Schroder stays overweight Russian equities
LONDON (Reuters) - Schroder Investment Management is remaining overweight Russian equities as recent stock market falls provide a buying opportunity, the fund manager's head of emerging markets equities said on Wednesday.
Allan Conway said a 30 percent fall in Russian equities since May made the stock market's valuation levels attractive.
"The market has a prospective PE (price/earnings) ratio of 6.5 times. It's the cheapest in the global emerging markets MSCI index .MSCIEF, against overall global emerging markets levels around 11 times," Conway said.
"We find those valuations very compelling."
Schroders manages more than $28 billion globally in emerging equities, including a dedicated global emerging market equity fund with more than $5 billion under management.
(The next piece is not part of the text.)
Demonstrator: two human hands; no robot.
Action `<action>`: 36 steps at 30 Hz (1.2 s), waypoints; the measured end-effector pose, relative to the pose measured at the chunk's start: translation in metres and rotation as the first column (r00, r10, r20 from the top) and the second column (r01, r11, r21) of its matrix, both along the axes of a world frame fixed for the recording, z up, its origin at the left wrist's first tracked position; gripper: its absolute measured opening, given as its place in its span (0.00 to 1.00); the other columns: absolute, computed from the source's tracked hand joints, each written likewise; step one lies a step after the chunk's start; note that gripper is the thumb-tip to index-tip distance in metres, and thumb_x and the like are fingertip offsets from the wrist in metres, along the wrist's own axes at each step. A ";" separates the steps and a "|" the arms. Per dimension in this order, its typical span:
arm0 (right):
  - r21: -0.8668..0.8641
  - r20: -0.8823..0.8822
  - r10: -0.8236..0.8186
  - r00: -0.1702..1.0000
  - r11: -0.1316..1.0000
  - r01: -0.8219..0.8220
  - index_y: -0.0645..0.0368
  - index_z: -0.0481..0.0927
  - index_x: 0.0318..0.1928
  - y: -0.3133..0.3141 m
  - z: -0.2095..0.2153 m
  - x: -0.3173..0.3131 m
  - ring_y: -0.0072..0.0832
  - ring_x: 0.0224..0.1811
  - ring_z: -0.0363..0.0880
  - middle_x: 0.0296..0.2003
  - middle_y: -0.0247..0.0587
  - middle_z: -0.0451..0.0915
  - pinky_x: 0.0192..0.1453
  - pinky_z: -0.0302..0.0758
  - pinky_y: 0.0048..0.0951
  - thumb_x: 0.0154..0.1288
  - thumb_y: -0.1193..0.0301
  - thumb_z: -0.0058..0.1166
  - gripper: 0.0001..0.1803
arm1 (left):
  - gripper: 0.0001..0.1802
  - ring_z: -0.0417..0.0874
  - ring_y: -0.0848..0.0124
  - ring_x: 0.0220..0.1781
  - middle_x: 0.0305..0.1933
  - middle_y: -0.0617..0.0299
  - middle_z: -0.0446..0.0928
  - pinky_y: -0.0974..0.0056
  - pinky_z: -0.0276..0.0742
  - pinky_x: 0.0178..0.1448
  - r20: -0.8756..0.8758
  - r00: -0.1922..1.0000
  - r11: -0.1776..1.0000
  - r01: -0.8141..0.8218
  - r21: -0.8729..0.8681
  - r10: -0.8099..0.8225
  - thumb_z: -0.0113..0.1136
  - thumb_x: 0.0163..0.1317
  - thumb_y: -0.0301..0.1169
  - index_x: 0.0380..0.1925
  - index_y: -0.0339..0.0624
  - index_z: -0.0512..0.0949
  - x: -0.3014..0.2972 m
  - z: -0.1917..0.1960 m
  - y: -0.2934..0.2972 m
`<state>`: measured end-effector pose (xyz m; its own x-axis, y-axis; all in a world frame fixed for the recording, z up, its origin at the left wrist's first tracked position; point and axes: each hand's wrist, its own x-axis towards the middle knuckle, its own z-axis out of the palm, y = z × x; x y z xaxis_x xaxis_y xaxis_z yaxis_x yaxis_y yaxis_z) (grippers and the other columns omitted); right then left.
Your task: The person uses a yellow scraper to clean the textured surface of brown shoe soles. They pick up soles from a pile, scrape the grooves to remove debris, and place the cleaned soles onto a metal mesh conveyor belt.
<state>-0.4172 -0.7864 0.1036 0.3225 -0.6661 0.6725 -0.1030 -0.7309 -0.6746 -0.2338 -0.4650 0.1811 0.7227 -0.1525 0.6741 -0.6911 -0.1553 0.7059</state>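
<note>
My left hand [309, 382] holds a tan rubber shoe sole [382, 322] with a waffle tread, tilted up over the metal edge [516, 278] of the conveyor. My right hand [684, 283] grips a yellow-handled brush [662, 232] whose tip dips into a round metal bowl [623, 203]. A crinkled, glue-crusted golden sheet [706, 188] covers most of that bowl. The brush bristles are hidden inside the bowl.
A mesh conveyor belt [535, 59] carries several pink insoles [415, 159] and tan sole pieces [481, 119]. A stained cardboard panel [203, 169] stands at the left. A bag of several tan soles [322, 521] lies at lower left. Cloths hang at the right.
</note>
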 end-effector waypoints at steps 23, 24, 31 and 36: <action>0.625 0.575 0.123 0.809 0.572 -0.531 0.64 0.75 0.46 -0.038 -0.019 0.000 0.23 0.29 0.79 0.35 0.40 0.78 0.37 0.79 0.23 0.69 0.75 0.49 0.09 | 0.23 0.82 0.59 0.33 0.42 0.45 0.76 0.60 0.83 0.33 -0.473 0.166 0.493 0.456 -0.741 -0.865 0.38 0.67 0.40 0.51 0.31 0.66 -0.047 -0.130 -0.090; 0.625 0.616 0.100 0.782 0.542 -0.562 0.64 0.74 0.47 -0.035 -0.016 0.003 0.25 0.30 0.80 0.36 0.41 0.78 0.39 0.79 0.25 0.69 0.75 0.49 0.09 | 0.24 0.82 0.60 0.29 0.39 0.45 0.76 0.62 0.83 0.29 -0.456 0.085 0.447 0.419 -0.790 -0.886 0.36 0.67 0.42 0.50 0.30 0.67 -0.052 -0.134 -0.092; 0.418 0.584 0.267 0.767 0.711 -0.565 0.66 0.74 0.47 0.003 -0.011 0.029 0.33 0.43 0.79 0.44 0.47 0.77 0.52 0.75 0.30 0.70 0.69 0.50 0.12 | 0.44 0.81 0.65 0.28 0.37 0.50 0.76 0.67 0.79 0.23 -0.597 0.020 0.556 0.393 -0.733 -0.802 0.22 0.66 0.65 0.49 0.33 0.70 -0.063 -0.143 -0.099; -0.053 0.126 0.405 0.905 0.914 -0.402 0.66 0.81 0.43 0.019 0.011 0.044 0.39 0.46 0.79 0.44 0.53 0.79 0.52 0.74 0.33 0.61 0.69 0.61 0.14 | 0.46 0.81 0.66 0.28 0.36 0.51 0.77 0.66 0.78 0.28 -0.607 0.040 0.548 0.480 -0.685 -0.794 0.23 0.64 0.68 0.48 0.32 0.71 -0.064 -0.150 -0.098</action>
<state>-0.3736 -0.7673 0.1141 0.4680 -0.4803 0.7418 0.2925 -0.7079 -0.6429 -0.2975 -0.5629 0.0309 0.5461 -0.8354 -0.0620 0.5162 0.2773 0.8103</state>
The benchmark for many emerging equities investors is MSCI's emerging equities index, and Conway said the fund was overweight Russia by 2.5 percent against the index.
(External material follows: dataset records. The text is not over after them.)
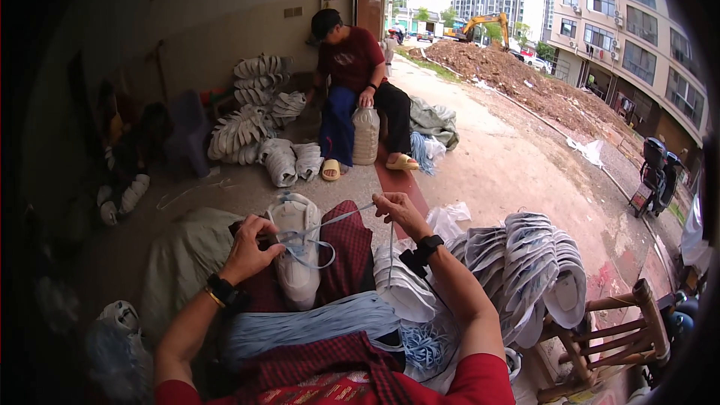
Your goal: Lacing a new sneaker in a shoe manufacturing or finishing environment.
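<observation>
A white shoe [298, 279] lies on my lap, its toe toward me, with a light blue shoelace [346, 217] threaded across its upper part and looping to the right. My left hand [253, 249] is at the shoe's left side, thumb and fingers closed on the lace by the eyelets. To the right and higher, my right hand [405, 216] pinches the lace and draws it out taut; a loose length hangs below that hand. A thick bundle of light blue laces [315, 324] rests across my lap, over a dark red checked cloth [346, 244].
Stacked white shoe uppers [534, 266] lie right of me, beside a wooden stool [619, 330]. A seated person [351, 60] ahead rests a hand on a large plastic jug [366, 135]. More uppers [244, 131] are piled at that person's side. A parked scooter [654, 180] stands far right.
</observation>
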The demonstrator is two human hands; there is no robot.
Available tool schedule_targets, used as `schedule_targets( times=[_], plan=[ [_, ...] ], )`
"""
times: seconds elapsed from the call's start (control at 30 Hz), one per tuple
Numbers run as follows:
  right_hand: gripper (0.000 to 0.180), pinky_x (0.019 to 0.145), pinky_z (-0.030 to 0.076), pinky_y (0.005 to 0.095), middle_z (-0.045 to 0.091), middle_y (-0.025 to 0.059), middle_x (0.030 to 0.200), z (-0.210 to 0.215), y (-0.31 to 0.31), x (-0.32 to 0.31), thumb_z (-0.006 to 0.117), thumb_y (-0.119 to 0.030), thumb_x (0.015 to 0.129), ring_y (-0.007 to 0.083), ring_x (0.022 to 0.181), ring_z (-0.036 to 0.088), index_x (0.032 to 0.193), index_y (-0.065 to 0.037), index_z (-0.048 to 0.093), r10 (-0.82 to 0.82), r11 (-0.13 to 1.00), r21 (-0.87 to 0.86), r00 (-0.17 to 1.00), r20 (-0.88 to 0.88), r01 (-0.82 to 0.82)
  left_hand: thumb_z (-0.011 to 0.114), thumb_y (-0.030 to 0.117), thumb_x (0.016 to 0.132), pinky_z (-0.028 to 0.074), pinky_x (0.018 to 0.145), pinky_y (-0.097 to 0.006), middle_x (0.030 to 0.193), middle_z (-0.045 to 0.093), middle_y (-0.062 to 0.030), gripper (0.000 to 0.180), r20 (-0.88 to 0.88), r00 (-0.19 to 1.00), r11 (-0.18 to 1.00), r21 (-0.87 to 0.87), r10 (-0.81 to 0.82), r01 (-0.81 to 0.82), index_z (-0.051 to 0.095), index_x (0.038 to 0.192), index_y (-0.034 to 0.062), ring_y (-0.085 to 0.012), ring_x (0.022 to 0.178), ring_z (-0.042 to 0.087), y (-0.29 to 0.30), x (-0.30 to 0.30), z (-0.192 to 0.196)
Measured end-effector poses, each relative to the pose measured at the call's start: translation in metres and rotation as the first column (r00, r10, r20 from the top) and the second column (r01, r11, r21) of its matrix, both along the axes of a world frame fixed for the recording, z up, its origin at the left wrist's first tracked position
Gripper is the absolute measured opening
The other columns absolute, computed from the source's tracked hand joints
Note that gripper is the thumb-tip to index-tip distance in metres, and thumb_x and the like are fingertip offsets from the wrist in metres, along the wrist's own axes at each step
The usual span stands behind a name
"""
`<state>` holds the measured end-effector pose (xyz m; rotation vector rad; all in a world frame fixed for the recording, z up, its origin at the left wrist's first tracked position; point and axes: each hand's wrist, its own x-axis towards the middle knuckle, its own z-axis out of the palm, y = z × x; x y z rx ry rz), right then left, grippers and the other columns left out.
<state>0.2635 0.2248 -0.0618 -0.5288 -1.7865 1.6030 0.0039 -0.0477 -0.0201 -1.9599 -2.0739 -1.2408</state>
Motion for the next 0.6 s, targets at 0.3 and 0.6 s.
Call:
schedule_targets(
  times=[0.3,0.6],
  plan=[
    [0.015,0.071,0.053,0.0267,0.067,0.0050,0.087,0.001,-0.028,-0.003,0.057,-0.007,0.086,0.0120,0.083,0.064,0.097,0.001,0.063,-0.120,0.903,0.404,0.989,-0.086,0.144,0.064,0.023,0.088,0.041,0.081,-0.045,0.084,0.058,-0.0155,0.022,-0.174,0.978,0.991,0.081,0.115,-0.102,0.059,0.085,0.0013,-0.0342,0.083,0.055,0.008,-0.032,-0.027],
    [0.020,0.058,0.043,0.0270,0.059,0.0043,0.075,0.026,-0.099,-0.024,0.050,0.002,0.075,0.0116,0.066,0.053,0.090,-0.001,0.061,0.120,0.880,0.454,0.990,0.076,-0.142,0.063,0.023,0.088,0.043,0.074,-0.046,0.077,0.059,-0.0171,0.024,-0.174,0.984,1.000,0.013,0.027,-0.025,0.057,0.082,0.0009,-0.0371,0.076,0.055,0.004,-0.027,-0.021]
  ],
)
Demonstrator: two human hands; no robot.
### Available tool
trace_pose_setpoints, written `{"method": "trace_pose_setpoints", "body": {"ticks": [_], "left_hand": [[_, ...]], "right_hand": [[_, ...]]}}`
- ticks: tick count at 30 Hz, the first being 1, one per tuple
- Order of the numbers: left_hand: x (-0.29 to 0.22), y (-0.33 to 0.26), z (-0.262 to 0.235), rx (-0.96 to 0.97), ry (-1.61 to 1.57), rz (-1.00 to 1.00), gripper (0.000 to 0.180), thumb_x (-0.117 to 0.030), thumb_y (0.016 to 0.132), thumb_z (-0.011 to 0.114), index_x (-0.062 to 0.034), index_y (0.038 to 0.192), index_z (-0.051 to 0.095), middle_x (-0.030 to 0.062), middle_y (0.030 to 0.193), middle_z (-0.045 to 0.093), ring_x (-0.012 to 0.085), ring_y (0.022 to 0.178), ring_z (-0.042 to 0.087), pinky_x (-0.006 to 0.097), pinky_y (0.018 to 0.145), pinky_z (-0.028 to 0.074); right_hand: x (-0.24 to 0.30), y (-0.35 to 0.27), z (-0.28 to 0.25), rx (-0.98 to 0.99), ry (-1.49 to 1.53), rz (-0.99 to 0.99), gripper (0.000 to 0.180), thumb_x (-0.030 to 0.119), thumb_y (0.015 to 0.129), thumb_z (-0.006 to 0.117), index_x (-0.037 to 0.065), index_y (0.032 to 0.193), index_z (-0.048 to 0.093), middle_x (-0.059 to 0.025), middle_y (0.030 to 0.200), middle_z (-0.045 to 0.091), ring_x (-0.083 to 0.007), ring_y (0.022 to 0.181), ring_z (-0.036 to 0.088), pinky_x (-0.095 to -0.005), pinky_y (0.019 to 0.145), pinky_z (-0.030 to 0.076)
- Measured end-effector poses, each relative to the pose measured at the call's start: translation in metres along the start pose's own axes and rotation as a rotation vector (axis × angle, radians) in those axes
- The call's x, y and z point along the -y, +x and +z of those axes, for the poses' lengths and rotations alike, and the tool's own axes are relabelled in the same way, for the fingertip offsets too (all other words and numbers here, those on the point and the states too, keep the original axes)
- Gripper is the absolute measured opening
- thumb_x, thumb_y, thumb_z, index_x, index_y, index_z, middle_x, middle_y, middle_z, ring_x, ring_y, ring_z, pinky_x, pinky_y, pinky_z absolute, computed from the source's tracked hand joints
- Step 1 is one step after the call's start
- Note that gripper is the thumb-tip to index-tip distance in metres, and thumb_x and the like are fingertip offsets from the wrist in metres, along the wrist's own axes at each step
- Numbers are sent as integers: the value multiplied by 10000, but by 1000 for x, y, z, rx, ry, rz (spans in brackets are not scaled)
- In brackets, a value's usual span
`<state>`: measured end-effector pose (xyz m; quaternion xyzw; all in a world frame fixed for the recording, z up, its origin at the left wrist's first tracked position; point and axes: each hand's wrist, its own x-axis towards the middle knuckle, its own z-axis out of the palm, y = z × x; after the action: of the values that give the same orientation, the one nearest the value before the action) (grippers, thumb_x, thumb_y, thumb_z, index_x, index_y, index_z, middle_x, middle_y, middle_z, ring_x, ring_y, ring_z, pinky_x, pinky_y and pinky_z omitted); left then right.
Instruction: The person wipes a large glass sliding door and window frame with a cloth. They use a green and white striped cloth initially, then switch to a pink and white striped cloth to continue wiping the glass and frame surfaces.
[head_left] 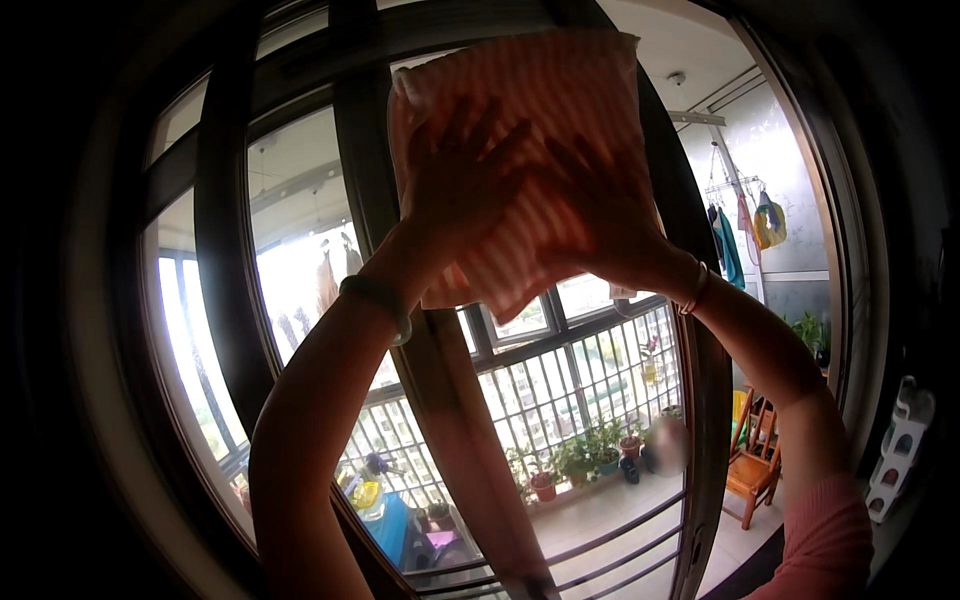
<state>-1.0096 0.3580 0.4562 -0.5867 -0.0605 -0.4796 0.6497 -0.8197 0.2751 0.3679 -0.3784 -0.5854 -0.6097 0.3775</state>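
A pink-and-white striped cloth is spread against the upper part of a dark-framed glass door. My left hand lies on the cloth's left half, fingers stretched apart and pointing up. Beside it my right hand presses on the right half, its fingers also spread flat. The cloth's lower edge hangs loose in a fold between my wrists. Behind the cloth, the glass and part of the frame are hidden.
Through the glass a balcony shows potted plants, a window grille and a blue box. Right of the door frame stand a wooden chair and hanging laundry. A white plastic rack is at the far right.
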Motion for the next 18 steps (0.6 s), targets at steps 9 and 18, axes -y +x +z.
{"method": "trace_pose_setpoints", "body": {"ticks": [9, 18], "left_hand": [[144, 77, 42, -89, -475, -192, 517, -476, 912, 582, -144, 1308, 597, 104, 1402, 541, 299, 1316, 466, 511, 1120, 291], [139, 60, 12, 20, 143, -101, 433, -389, 977, 456, -186, 1338, 582, 123, 1455, 501, 380, 1385, 399, 539, 1155, 276]], "right_hand": [[-29, 166, -5, -134, 66, 135, 497, 479, 866, 630, 185, 1266, 633, -83, 1164, 658, -237, 1127, 607, -401, 992, 441], [-24, 202, -5, -5, 153, 71, 270, 332, 977, 503, 152, 1090, 670, -58, 1017, 650, -231, 970, 633, -430, 769, 540]]}}
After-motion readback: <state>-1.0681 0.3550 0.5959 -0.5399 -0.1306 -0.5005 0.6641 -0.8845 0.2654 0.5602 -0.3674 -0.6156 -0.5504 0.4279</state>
"Russia remains one of our largest overweights, by a very wide margin."
Investors have pointed to commodity price falls, corporate disputes and conflict in Georgia as reasons to stay away from Russian assets.
Russia is the world's second-largest exporter of oil, which has fallen 20 percent in the past month from record highs above $140 a barrel.
"We have fallen from $140 to $110, people think Russia is really badly affected. The reality is that Russia is still doing extremely well," Conway said.
Even if oil went below $100, Russia would continue to do extremely well."
Oil was trading below $70 a barrel a year ago.
Investors have also worried about government interference in the affairs of Russian mining company Mechel (MTL.N) and oil firm TNK-BP, with memories of YUKOS, the once-mighty oil company destroyed by massive back tax claims.
"We think these echoes of YUKOS are somewhat overdone -- there is already a lot of risk in the price," Conway said.
Schroders was slightly overweight in energy sector stocks, with some caution due to expectations of further commodity price falls, overweight in financials and telecoms but underweight materials, Conway said.
The conflict with Georgia also provided little reason to sell Russian stocks, Conway added, noting that the Israeli-Palestinian conflicts have had little impact on Israeli stocks. Continued...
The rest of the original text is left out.